Un résultat gagnant-gagnant

Or, c’est là que les bénéfices sont doubles: d’une part, ce genre de modèle prédictif étendu à grande échelle réduirait de beaucoup la pression sur la demande d’électricité. «On pense souvent à la consommation d’énergie comme étant le problème le plus important, mais il y a aussi l’appel de puissance, la demande d’électricité en kilowatts, qui est aussi importante. Au Québec, plusieurs bâtiments utilisent l’électricité et à certains moments de la journée, il va y avoir un appel de puissance très élevé qui va contribuer à la pointe du réseau d’Hydro-Québec», fait valoir le professeur Candanedo.

D’autre part, dans un modèle à tarification dynamique où le consommateur paie jusqu’à 15 fois le prix du kilowatt/heure durant les périodes de pointe, l’économie est majeure pour le Centre de services scolaire qui gère plusieurs écoles. Aussi, toujours en matière d’économies, poursuit M. Candanedo, «mettre en œuvre de nouvelles stratégies de contrôle, c’est moins cher que d’installer d’autres équipements. On utilise des systèmes qui sont déjà disponibles.»

Hydro-Québec fixe les pointes entre 6h00 et 9h00 le matin et entre 16h00 et 20h00 en fin de journée. Il va donc de soi qu’une école peut tout aussi facilement fermer son système de chauffage à 16h00 et le remettre en marche à 20h00. De là, l’école étant vide, elle peut maintenir la température plus basse et recommencer le cycle au milieu de la nuit. 

L’école comme point de départ

Le modèle prédictif ne permet pas d’éliminer toute la consommation d’électricité puisqu’il y a toujours des besoins pour la sécurité et pour l’éclairage, par exemple. «Mais on peut réduire l’appel de puissance de façon significative pendant la période de pointe. C’est possible de le faire de façon raisonnable parce que ça nous permet de ne pas dépasser les limites de confort et de sécurité des occupants, ce qui, dans le cas des écoles, est vraiment critique avec des élèves, des enfants.»

Le choix d’une école pour mettre au point ce modèle prédictif n’est pas un hasard, précise José Cantanedo.

«Les bâtiments scolaires constituent un cas d’étude intéressant parce qu’ils ont un potentiel de mise à l’échelle, de reproductibilité. Aussi, les écoles offrent une valeur importante comme vitrine technologique.

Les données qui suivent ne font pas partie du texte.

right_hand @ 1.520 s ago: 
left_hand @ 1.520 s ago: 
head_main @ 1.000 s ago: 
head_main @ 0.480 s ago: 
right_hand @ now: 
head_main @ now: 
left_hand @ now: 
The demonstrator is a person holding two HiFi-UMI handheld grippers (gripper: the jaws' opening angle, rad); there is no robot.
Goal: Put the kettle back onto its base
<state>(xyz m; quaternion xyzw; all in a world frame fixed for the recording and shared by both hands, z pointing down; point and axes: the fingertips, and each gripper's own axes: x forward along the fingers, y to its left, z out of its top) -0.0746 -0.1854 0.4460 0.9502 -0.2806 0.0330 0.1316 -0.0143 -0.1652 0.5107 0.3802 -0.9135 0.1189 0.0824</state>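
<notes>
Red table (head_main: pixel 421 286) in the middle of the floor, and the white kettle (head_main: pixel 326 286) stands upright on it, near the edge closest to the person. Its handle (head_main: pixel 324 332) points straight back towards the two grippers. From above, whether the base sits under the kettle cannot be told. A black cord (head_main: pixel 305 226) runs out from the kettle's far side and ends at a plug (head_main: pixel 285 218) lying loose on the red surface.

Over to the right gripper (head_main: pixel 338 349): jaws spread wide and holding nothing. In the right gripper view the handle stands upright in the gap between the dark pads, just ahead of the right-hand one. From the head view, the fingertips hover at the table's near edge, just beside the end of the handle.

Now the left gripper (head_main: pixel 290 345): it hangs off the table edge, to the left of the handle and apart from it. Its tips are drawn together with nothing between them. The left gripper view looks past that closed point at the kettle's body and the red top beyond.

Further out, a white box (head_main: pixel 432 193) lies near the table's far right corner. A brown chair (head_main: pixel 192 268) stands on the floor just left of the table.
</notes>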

«Ce qui est le plus compliqué est la création d’un modèle mathématique et ça prend quelqu’un qui doit s’en occuper. Heureusement, tranquillement, on gagne du temps pour automatiser la création de modèles. Le défi est dans le fait que les bâtiments sont tous différents.»

Répandre l’idée

La bonne nouvelle, dit-il, c’est qu’on peut appliquer le même modèle partout. «Notre intention, c’est de présenter des solutions qui pourraient être déployées ou adaptées à plusieurs types de bâtiments scolaires et, certainement, si on le fait pour un bâtiment scolaire ça pourrait se faire avec d’autres bâtiments commerciaux et institutionnels.»

Et en fin de compte, ajoute-t-il, on peut aussi transposer les mêmes principes au secteur résidentiel. «Bien sûr qu’on peut faire ce modèle dans une maison, prédire à quel moment partir le chauffage, l’arrêter», dit-il, laissant planer l’espoir d’une méthodologie de consommation qui soit gagnante tant pour soulager la demande d’énergie à Hydro-Québec en pointe que pour le portefeuille de l’ensemble de ses clients.